## What is being asked
Of the lines below, report only those that contain "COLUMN".

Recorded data
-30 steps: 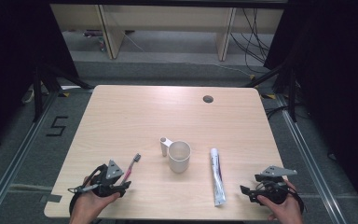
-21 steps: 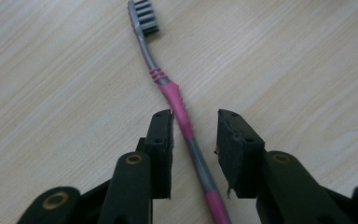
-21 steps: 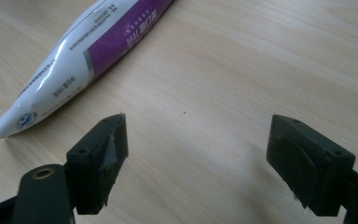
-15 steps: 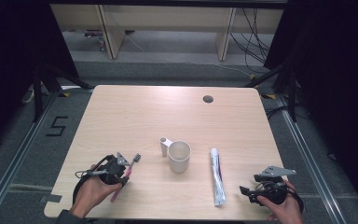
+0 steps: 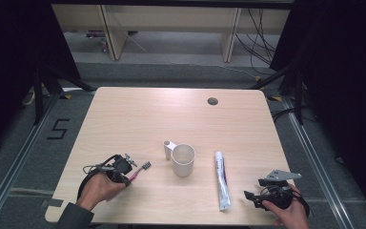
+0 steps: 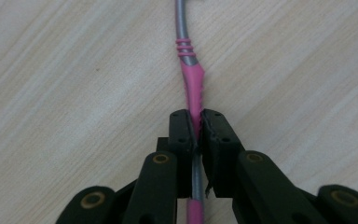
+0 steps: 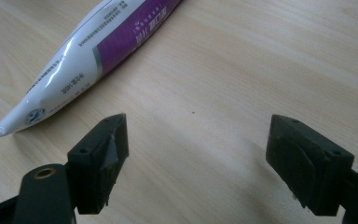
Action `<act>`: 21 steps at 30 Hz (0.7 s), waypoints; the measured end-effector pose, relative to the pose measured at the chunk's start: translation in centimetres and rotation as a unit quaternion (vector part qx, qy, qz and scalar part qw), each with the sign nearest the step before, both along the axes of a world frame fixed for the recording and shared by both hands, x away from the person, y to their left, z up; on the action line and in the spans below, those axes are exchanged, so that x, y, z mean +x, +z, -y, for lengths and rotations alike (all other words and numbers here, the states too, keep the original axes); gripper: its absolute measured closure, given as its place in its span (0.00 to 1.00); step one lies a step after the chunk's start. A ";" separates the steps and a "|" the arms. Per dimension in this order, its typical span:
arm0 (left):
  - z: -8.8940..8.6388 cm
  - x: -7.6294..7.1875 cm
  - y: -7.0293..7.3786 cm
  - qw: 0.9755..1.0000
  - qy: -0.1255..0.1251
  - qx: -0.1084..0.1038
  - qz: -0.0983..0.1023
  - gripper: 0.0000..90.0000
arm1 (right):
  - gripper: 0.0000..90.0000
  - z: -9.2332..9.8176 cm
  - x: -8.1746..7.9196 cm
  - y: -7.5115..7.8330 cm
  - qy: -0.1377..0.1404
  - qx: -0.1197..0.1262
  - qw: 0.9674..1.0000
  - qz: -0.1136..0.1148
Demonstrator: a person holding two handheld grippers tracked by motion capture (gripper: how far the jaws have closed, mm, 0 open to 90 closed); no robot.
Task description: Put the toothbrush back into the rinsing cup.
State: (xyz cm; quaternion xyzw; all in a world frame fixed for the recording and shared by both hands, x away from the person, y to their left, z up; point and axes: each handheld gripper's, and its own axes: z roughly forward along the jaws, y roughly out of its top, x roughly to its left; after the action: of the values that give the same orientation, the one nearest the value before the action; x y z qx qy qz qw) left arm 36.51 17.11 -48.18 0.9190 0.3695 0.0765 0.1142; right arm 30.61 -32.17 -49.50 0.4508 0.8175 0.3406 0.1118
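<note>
A pink and grey toothbrush (image 5: 140, 171) lies on the wooden table (image 5: 181, 119) at the front left. My left gripper (image 5: 129, 174) has just been closing and is now shut on its pink handle (image 6: 193, 91), with the pads pressed against it. A white mug (image 5: 182, 160) stands upright near the middle, its handle to the left. To its right lies a white and purple toothpaste tube (image 5: 222, 180). My right gripper (image 5: 248, 195) rests at the front right, open, with the tube's crimped end (image 7: 98, 51) just ahead of its left jaw and nothing between the jaws.
A round cable hole (image 5: 212, 101) sits near the table's far right edge. Dark frames and floor surround the table, and a shelf unit stands beyond the far edge.
My left gripper moved forward and right along the table to the toothbrush handle and closed on it. The right gripper stayed put.
</note>
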 end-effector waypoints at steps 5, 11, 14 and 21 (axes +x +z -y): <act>0.4 0.5 0.2 1.000 -0.007 0.019 -0.018 0.91 | 0.24 -0.1 -0.1 -0.1 -0.001 -0.001 1.000 0.001; 0.6 0.9 0.1 0.999 -0.004 0.023 -0.042 0.92 | 0.24 -0.1 -0.1 0.1 0.001 -0.003 1.000 -0.009; 0.7 1.0 0.1 0.999 -0.005 0.027 -0.047 0.92 | 0.24 -0.2 -0.1 0.1 -0.002 0.000 1.000 -0.015; 1.1 1.4 0.2 0.997 -0.019 0.049 -0.061 0.92 | 0.24 -0.2 -0.1 0.2 0.004 -0.013 1.000 -0.010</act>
State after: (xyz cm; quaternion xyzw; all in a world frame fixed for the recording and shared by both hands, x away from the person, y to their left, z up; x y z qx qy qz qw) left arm 37.92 16.02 -48.00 0.9333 0.3541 0.0358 0.0477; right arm 30.51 -31.98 -49.35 0.4495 0.8245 0.3262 0.1081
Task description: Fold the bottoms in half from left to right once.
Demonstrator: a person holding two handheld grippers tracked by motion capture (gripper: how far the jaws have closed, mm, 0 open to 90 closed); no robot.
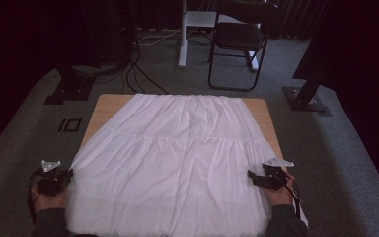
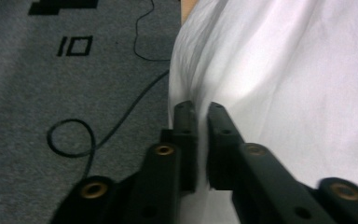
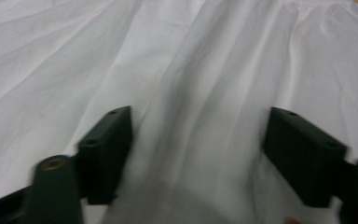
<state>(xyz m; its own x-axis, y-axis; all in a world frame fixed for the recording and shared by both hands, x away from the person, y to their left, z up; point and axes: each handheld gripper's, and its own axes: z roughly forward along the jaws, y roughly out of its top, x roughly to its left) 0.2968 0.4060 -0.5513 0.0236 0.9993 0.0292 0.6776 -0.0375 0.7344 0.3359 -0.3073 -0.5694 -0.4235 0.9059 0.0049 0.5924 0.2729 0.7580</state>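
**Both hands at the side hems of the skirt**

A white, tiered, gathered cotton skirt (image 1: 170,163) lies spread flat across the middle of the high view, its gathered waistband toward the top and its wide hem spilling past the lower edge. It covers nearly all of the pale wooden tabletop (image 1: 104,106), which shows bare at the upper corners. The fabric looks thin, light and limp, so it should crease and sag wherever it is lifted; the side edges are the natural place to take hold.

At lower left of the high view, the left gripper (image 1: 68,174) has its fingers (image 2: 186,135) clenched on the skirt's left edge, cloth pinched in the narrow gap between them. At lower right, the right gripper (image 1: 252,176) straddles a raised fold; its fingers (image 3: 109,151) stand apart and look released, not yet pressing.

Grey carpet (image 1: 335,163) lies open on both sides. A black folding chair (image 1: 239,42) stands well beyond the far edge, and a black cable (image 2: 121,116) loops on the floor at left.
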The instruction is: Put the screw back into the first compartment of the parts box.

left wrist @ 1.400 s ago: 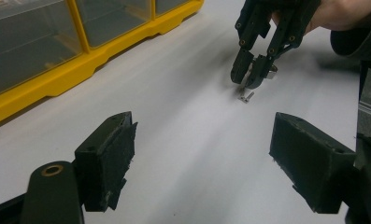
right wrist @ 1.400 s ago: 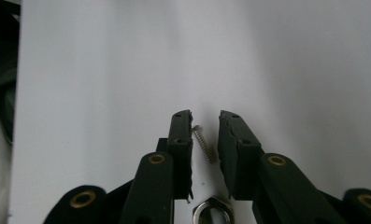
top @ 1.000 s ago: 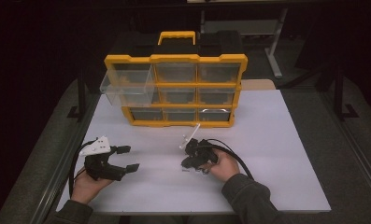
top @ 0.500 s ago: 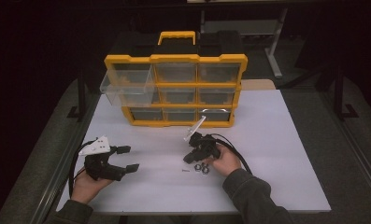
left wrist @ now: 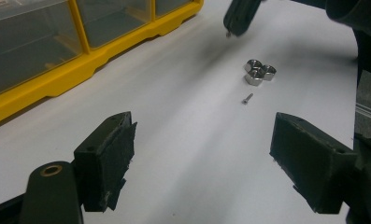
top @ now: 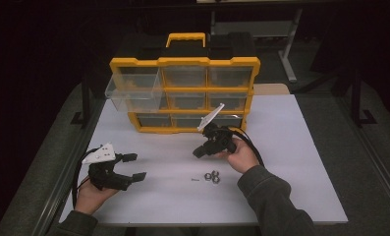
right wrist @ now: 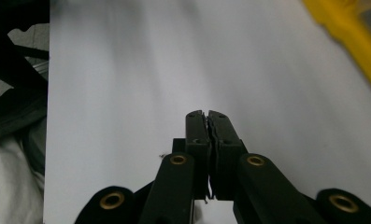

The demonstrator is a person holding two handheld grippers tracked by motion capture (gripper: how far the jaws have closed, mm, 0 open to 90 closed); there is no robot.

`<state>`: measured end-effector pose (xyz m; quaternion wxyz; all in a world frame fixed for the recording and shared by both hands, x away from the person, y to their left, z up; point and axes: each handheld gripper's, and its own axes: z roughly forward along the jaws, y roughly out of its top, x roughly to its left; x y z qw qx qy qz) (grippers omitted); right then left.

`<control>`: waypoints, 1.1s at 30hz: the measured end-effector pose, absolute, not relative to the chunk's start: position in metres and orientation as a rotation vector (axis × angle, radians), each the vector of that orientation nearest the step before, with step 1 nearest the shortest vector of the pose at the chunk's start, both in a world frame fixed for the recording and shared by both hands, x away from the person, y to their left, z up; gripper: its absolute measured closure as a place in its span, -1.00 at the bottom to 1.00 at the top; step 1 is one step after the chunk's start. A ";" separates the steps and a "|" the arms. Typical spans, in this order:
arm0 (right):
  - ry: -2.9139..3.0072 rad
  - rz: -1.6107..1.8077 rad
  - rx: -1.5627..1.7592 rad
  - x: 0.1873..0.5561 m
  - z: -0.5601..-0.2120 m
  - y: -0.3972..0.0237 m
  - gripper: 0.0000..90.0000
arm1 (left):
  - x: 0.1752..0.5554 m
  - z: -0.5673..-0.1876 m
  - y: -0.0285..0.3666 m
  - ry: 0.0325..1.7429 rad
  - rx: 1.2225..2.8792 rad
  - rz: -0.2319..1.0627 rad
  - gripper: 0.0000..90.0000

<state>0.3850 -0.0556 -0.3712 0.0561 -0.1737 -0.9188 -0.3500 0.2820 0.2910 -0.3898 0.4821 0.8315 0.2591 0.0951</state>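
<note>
Dark room; white table on grey floor, metal frame behind

A drawer cabinet stands at the back of the table, one upper left drawer pulled out. In front of it, mid-table, three nuts lie touching, a small screw just beside them.

Three hex nuts lay clustered together on the table, with one small screw just beside them. One yellow organizer stood behind, showing what looked like nine drawers, though the dim light made that uncertain; one clear drawer was pulled out. Two grippers, left gripper and right gripper, were present.
</note>
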 end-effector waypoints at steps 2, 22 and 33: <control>-2.787 -1.076 -0.542 0.387 -0.360 -0.057 0.92 | 0.282 -0.390 0.291 0.636 2.024 0.228 -0.52; -2.796 -1.195 -0.444 0.409 -0.272 -0.057 0.92 | 0.282 -0.389 0.293 0.638 2.018 0.238 -0.52; -2.828 -1.221 -0.380 0.416 -0.228 -0.042 0.92 | 0.282 -0.388 0.294 0.639 2.004 0.239 -0.52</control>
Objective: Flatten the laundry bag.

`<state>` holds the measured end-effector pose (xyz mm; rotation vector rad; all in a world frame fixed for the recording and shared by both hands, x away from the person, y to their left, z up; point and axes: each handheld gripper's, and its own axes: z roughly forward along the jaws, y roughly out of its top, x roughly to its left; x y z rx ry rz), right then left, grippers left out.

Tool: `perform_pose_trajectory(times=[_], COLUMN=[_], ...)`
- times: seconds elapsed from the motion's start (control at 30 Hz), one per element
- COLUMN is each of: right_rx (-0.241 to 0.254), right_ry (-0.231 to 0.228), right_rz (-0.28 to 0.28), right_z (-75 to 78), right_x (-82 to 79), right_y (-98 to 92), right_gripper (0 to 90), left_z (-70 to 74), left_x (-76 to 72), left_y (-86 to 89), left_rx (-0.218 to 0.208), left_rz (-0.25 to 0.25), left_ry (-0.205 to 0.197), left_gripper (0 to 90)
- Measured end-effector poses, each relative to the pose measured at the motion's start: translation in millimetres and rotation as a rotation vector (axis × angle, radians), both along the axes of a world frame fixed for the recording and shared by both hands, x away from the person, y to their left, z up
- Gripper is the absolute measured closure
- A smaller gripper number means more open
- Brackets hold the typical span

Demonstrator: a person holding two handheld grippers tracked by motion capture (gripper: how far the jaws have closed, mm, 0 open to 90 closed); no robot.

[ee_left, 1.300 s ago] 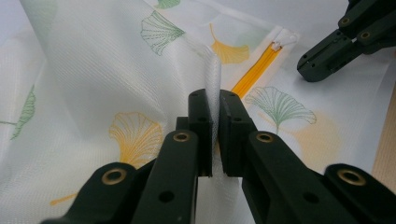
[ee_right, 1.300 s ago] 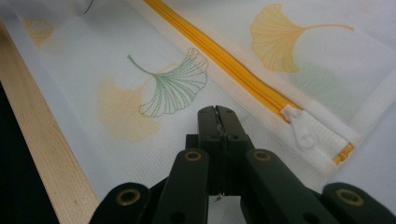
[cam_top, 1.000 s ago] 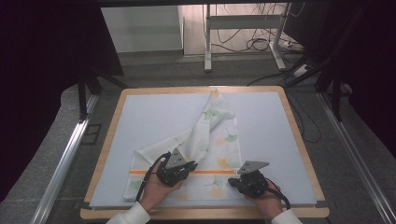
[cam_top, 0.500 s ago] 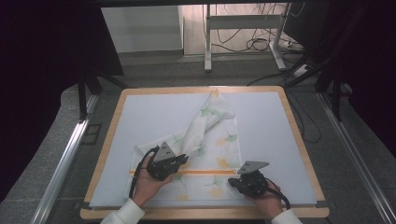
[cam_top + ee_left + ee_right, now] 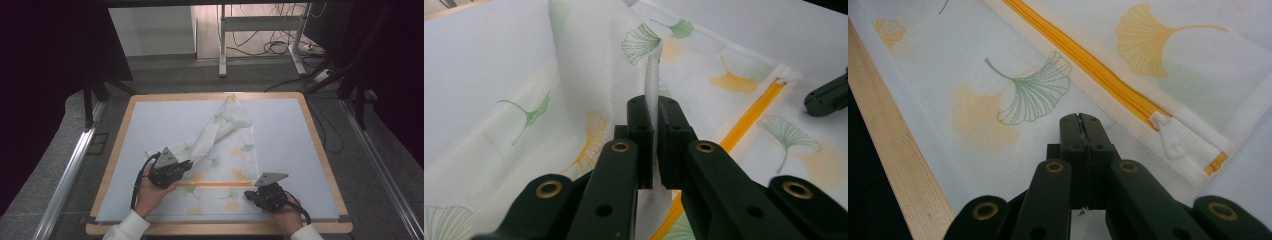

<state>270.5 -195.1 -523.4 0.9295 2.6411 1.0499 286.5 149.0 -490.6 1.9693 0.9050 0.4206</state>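
Observation:
A white mesh bag [image 5: 227,150] printed with ginkgo leaves lies on the board, its orange zipper [image 5: 215,184] running across the near part. My left gripper [image 5: 187,164] is shut on a raised fold of the bag [image 5: 599,60]; the thin fabric edge stands pinched between the pads of the gripper [image 5: 653,107]. My right gripper [image 5: 248,196] rests low over the bag's near right corner with jaws shut. In the right gripper view its tips [image 5: 1079,120] sit just short of the white zipper pull [image 5: 1170,137], and I see nothing between them.
The bag lies on a white board with a wooden rim [image 5: 320,150]. The wooden edge [image 5: 893,165] runs close to the right gripper. Table legs and cables [image 5: 270,47] stand on the floor beyond. The right gripper [image 5: 826,97] shows at the edge of the left gripper view.
My left gripper has moved to the left with the pinched fold, drawing that part of the bag with it. The right gripper has stayed in place.

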Motion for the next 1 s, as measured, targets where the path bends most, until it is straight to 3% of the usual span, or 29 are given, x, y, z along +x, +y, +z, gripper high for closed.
perform_pose_trajectory(times=[0.33,1.0], right_rx=[-0.001,0.014], right_ry=[-0.002,0.010], right_rz=[0.003,0.001], right_z=[-0.1,-0.7], right_x=[0.1,1.3], right_y=[-0.1,-1.6], right_gripper=[89.2,89.2], left_z=[-0.7,0.6], left_x=[4.6,33.9], left_y=[6.0,24.7], left_rx=[0.005,0.023], left_rz=[0.021,0.068], left_ry=[-0.005,-0.012], left_gripper=[86.3,86.3])
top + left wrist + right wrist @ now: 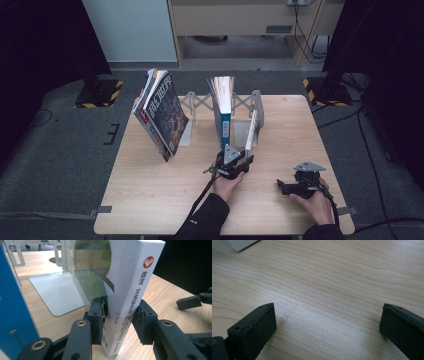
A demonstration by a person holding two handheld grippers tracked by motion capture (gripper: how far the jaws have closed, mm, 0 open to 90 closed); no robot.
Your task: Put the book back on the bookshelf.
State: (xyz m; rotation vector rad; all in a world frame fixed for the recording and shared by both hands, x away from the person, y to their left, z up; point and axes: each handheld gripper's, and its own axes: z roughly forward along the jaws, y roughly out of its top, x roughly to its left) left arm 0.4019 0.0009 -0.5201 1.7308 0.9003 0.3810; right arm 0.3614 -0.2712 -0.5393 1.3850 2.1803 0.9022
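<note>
A thin white-spined book (253,129) stands tilted on the wooden table (150,185), leaning on the right plate of a metal book rack (241,102). My left gripper (245,161) reaches it low from the front. In the left gripper view the white book (130,290) sits between the jaws of the left gripper (120,315), both pads against its lower part, one on the green cover and one at the spine. My right gripper (281,186) lies at the table's front right, open. In its own view the right gripper (327,322) has only bare wood between its fingers.
A blue book (225,120) stands upright in the middle of the rack, close to the left of the white book. Several magazines (162,115) lean at the rack's left end. The rack's flat metal foot (57,292) lies on the table behind the white book.
</note>
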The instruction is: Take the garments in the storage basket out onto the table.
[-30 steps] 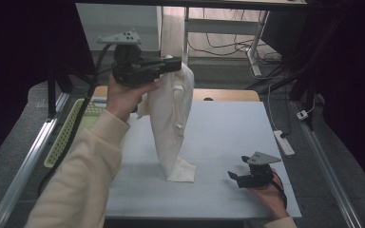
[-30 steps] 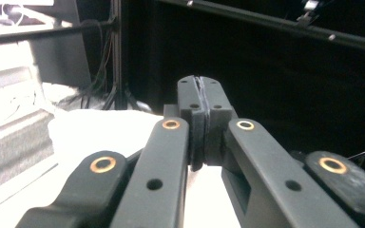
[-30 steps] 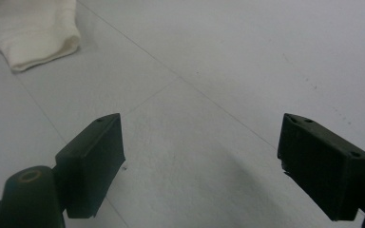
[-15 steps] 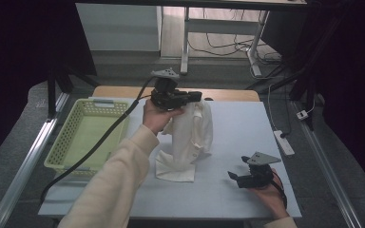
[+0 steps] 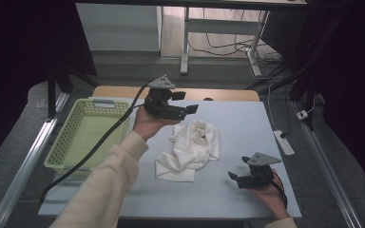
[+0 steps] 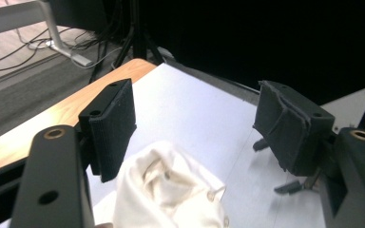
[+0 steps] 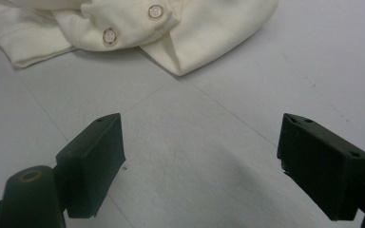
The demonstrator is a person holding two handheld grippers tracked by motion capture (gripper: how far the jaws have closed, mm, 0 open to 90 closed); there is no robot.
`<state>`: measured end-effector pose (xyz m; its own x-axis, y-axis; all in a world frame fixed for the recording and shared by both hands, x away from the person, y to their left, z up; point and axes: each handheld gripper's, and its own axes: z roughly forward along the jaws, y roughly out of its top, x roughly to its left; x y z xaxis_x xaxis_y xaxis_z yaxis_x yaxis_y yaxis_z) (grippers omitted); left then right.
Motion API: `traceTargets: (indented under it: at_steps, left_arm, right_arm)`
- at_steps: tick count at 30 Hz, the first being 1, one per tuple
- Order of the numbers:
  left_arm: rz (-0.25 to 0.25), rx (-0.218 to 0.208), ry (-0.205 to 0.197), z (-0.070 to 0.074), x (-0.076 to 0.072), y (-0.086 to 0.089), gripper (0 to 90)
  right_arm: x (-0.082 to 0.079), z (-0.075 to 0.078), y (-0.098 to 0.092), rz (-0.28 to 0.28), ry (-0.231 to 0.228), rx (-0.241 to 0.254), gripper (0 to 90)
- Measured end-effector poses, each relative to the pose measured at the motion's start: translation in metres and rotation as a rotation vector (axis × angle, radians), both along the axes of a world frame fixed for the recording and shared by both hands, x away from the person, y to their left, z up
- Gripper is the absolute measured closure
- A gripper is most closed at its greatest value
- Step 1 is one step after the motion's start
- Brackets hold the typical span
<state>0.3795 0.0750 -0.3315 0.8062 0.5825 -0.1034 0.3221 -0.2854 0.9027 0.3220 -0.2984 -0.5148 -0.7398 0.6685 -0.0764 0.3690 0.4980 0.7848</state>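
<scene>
Okay — going left to right. Basket sits at the table's left edge, looks to have nothing in it. My left gripper hovers just above the top of the garment; its jaws have just been opening and now stand wide apart, cloth below and between them but not pinched, pads clear of it. Garment is a cream, crumpled heap near mid-table, between basket and my right gripper. I'd judge it light, limp, not slippery, not fragile — it will sag and unfold when lifted, so one pinch only gets a dangling piece. Best hold: a thick fold or the hem edge; the snap-button placket facing my right gripper looks firmest. Right gripper rests low at the table's right, jaws spread, nothing between them, cloth a little ahead.
</scene>
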Motion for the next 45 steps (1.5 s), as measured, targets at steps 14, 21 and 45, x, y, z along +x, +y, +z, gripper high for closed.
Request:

## Answer to this problem
Tool: `perform_pose_trajectory(times=[_], COLUMN=[_], ...)`
- COLUMN is each of: right_rx (-0.241 to 0.254), right_ry (-0.231 to 0.228), right_rz (-0.28 to 0.28), right_z (-75 to 78), right_x (-82 to 79), right_y (-98 to 92), right_gripper (0 to 90), left_z (-70 to 74), left_x (-76 to 72), left_y (-86 to 89), left_rx (-0.218 to 0.208), left_rz (-0.25 to 0.25), left_ry (-0.205 to 0.197), left_gripper (0 to 90)

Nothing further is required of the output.